Alternatively, the sensor 22 is an individual aboard the aircraft. The individual is prompted to watch the bridge and determine whether the bridge moves in an expected manner. Optionally, the individual provides bridge control commands via a user interface, and then watches the bridge to confirm that the bridge moves as commanded. Optionally, the individual simply watches for the a predetermined series of movements of the passenger boarding bridge, which are performed in response to sensing the aircraft within the parking space adjacent to the passenger boarding bridge.
Two types of automated boarding bridge alignment systems are now considered. In a first system, the processor 24 determines instructions for use by the automated controller 16 during a current alignment operation. In particular, the instructions are for moving the pivotable cabin 10 located at the aircraft-engaging end of the passenger boarding bridge 2 toward doorway 20 of aircraft 18. To this end, the sensor 22 senses an initial position of the passenger boarding bridge relative to the aircraft 18 for the current alignment operation. The processor 24 determines instructions for initiating movements of the passenger boarding bridge 2 toward the doorway 20, and provides data relating to the determined instructions to transmitter 26. Transmitter 26 transmits the determined instructions, in the form of second control signals, to the not illustrated receiver in communication with the automated controller 16. The automated controller 16 receives the second control signals, and determines or otherwise provides first control signals to the not illustrated drive system of passenger boarding bridge 2. Referring now to FIG. 1 b, the sensor 22 continues to sense positional information as the passenger boarding bridge 2 moves along “path A”, and provides data relating to sensed bridge movement to the processor 24. The processor compares the data relating to sensed bridge movement with data relating to an expected movement of the passenger boarding bridge for the given initial position of the passenger boarding bridge. If the sensed bridged movement differs from the expected movement by more than a predetermined threshold value, then processor 24 provides an anti-collision signal for transmission via transmitter 26 to the not-illustrated receiver in communication with the automated controller 16. By way of non-limiting example, the anti-collision signal is optionally one of an emergency stop signal and a retract bridge signal for being executed by the automated controller. Optionally, the anti-collision signal bypasses the automated controller 16 and powers down the passenger boarding bridge 2 directly. In the latter case, a collision is avoided even if there is a problem with the automated controller's 16 ability to correctly implement the instructions that are provided from processor 24.
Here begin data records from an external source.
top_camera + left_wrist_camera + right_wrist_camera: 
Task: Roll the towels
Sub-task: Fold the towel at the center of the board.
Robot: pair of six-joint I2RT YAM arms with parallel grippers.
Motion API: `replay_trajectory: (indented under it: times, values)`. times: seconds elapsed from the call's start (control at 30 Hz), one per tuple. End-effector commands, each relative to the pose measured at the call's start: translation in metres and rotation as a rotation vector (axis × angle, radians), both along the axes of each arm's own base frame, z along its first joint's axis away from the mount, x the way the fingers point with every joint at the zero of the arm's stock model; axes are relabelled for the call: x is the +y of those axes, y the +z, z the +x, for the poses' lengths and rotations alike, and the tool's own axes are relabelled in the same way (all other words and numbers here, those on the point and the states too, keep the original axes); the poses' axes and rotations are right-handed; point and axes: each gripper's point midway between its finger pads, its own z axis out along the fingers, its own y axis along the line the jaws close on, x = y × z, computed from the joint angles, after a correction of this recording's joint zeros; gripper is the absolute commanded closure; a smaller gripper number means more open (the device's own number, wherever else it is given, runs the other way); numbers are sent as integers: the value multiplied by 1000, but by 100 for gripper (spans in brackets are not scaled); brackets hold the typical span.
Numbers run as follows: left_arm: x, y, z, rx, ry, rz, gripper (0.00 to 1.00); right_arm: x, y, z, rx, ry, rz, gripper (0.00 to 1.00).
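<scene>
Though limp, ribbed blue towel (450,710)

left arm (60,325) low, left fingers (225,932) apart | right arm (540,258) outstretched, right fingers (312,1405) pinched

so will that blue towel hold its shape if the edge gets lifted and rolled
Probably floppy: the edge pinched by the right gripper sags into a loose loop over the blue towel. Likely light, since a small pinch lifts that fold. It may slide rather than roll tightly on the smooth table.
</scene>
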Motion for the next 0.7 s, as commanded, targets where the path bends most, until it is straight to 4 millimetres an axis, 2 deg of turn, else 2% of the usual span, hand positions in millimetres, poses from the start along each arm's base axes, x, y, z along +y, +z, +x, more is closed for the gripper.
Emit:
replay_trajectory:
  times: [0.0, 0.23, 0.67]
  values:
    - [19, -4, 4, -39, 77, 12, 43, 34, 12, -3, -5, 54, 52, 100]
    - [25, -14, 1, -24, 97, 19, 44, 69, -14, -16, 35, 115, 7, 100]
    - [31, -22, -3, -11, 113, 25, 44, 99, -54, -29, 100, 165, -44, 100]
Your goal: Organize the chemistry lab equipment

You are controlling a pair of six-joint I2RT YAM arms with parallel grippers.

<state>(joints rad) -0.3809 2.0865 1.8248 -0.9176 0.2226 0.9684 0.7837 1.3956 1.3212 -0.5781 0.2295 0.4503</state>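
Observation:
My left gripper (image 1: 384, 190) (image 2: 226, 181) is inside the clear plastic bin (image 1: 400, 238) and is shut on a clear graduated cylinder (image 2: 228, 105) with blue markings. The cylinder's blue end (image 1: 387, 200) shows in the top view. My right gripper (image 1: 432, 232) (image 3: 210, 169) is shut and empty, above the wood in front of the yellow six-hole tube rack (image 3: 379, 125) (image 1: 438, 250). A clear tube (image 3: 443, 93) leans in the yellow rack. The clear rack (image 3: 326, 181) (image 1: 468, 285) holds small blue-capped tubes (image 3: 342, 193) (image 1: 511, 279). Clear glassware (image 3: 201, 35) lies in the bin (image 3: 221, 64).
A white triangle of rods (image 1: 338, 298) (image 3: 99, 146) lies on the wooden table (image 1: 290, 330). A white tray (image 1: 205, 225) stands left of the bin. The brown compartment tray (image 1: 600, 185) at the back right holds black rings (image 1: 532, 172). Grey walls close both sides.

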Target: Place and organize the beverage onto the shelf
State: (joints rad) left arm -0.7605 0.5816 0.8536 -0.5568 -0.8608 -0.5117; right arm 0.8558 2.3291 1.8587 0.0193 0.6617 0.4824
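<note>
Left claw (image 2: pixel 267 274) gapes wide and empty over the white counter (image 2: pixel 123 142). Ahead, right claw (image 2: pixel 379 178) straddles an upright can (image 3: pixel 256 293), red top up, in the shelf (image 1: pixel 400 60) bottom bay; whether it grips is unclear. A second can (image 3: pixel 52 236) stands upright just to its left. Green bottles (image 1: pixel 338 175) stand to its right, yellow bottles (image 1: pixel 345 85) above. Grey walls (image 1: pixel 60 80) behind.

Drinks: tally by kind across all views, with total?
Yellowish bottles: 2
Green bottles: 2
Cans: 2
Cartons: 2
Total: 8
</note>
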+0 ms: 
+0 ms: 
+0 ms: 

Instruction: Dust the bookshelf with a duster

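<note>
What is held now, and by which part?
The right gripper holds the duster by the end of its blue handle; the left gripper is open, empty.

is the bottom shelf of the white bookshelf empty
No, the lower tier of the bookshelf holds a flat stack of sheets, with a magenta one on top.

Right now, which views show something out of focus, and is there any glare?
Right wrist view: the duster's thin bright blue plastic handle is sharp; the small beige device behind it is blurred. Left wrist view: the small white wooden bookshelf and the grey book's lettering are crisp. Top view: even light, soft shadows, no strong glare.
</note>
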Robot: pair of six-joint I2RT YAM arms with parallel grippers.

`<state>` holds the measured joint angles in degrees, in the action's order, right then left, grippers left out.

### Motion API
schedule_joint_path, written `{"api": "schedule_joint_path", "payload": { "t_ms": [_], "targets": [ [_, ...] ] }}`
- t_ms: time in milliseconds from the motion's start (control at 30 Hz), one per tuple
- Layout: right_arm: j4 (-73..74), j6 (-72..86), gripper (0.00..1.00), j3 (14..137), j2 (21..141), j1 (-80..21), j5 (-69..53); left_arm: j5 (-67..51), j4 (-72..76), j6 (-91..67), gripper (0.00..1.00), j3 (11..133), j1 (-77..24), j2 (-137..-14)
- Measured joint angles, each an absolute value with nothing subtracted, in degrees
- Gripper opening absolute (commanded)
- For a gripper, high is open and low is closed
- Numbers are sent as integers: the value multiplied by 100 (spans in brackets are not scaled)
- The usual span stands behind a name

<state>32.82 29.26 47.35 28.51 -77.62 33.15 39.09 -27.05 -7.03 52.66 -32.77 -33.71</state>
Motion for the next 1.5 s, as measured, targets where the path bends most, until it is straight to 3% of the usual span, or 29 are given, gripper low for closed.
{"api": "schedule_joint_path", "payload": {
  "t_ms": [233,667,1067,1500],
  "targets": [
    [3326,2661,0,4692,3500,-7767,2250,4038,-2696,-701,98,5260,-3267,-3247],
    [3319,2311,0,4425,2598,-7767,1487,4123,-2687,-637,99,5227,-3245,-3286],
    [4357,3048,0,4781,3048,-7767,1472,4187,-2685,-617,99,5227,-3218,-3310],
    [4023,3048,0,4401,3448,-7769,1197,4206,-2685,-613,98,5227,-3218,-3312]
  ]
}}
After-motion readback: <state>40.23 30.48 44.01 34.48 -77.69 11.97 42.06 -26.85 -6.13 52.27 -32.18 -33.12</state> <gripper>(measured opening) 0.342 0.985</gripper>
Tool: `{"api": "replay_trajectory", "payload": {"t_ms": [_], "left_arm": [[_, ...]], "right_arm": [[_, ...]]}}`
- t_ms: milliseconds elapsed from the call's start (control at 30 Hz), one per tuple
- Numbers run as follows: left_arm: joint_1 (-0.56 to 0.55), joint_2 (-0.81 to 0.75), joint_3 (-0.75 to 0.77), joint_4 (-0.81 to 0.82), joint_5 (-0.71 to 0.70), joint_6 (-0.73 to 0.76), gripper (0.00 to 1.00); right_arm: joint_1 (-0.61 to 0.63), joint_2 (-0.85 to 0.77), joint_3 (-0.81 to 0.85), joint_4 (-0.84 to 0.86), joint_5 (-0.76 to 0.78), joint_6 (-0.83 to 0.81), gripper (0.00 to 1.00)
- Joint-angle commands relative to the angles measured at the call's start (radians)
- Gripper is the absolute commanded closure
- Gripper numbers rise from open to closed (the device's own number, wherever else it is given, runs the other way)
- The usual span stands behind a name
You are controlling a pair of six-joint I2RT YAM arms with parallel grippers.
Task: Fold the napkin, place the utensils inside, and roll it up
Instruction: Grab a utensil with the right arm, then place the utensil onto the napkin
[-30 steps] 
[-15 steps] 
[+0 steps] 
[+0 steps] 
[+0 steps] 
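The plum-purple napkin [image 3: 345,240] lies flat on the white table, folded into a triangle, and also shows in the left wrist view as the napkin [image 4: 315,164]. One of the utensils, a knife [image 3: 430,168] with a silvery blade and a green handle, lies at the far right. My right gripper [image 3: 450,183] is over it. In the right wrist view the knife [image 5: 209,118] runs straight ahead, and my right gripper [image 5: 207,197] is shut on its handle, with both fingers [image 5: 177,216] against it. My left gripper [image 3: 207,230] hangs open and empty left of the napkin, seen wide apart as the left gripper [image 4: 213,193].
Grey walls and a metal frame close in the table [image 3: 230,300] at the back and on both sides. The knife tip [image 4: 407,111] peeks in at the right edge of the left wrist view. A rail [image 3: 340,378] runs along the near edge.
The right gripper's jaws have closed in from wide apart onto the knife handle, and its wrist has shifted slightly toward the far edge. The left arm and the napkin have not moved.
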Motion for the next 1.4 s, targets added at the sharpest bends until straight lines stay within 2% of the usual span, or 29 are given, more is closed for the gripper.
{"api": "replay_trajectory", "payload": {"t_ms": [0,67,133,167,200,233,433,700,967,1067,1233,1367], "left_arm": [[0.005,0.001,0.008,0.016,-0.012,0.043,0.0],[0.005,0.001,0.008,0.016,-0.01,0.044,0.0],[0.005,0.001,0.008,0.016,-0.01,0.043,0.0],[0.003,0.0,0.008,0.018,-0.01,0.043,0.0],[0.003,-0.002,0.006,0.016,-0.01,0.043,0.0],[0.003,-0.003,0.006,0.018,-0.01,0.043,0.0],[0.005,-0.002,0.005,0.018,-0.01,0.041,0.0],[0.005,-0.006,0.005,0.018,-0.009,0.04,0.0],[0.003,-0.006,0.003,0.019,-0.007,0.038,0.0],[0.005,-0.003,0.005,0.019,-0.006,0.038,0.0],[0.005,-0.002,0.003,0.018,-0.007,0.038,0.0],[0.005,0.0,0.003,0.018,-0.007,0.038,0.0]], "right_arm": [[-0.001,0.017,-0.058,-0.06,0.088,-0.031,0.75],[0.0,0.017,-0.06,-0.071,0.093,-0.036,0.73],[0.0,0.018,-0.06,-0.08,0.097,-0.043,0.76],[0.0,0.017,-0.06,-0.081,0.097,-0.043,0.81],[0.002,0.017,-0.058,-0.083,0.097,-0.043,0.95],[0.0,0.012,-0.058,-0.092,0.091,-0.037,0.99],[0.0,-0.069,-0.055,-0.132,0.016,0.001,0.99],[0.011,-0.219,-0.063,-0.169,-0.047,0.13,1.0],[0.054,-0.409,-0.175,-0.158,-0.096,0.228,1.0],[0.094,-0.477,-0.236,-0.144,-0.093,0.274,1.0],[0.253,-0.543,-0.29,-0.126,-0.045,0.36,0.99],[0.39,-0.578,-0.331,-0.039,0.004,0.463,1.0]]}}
Of course, if the sensed bridge movement approximates the expected movement, then the alignment operation continues with the passenger boarding bridge 2 moving along “path B” as shown in FIG. 1 c. The sensor 22 continues to sense positional information as the passenger boarding bridge 2 moves along “path B”, and the processor 24 continues to compare the sensed bridge movement with expected movement, until the pivotable cabin 8 engages the aircraft 18 and the bridge drive system is partially powered down or placed in a standby state.
In a second system, the transmitter 26 transmits a beacon signal to the not illustrated receiver in communication with the automated controller 16. The automated controller 16 provides first control signals to the not illustrated drive system for “homing-in” on the beacon signal. During use, the aircraft 18 is parked adjacent to the passenger boarding bridge 2, and the sensor 22 senses an initial position of the passenger boarding bridge 2 relative to the aircraft 18. The transmitter 26 begins transmitting a beacon signal, which initiates automated alignment of the passenger boarding bridge 2 with doorway 20 of aircraft 18. Based upon the initial position of the passenger boarding bridge 2 relative to the aircraft 18, the processor 24 determines expected movement of the passenger boarding bridge 2 for the current alignment operation. Referring now to FIG. 1 b, the sensor 22 continues to sense positional information as the passenger boarding bridge 2 moves along “path A”, and provides data relating to sensed bridge movement to the processor 24. The processor compares the data relating to sensed bridge movement with data relating to expected movement of the passenger boarding bridge for the given initial position of the passenger boarding bridge. If the sensed bridged movement differs from the expected movement by more than a predetermined threshold value, then processor 24 provides an anti-collision signal for transmission via transmitter 26 to the not-illustrated receiver in communication with the automated controller 16. By way of non-limiting example, the anti-collision signal is optionally one of an emergency stop signal and a retract bridge signal for being executed by the automated controller. Optionally, the anti-collision signal bypasses the automated controller 16 and powers down the passenger boarding bridge 2 directly. In the latter case, a collision is avoided even if there is a problem with the automated controller's 16 ability to correctly implement the instructions that are provided from processor 24.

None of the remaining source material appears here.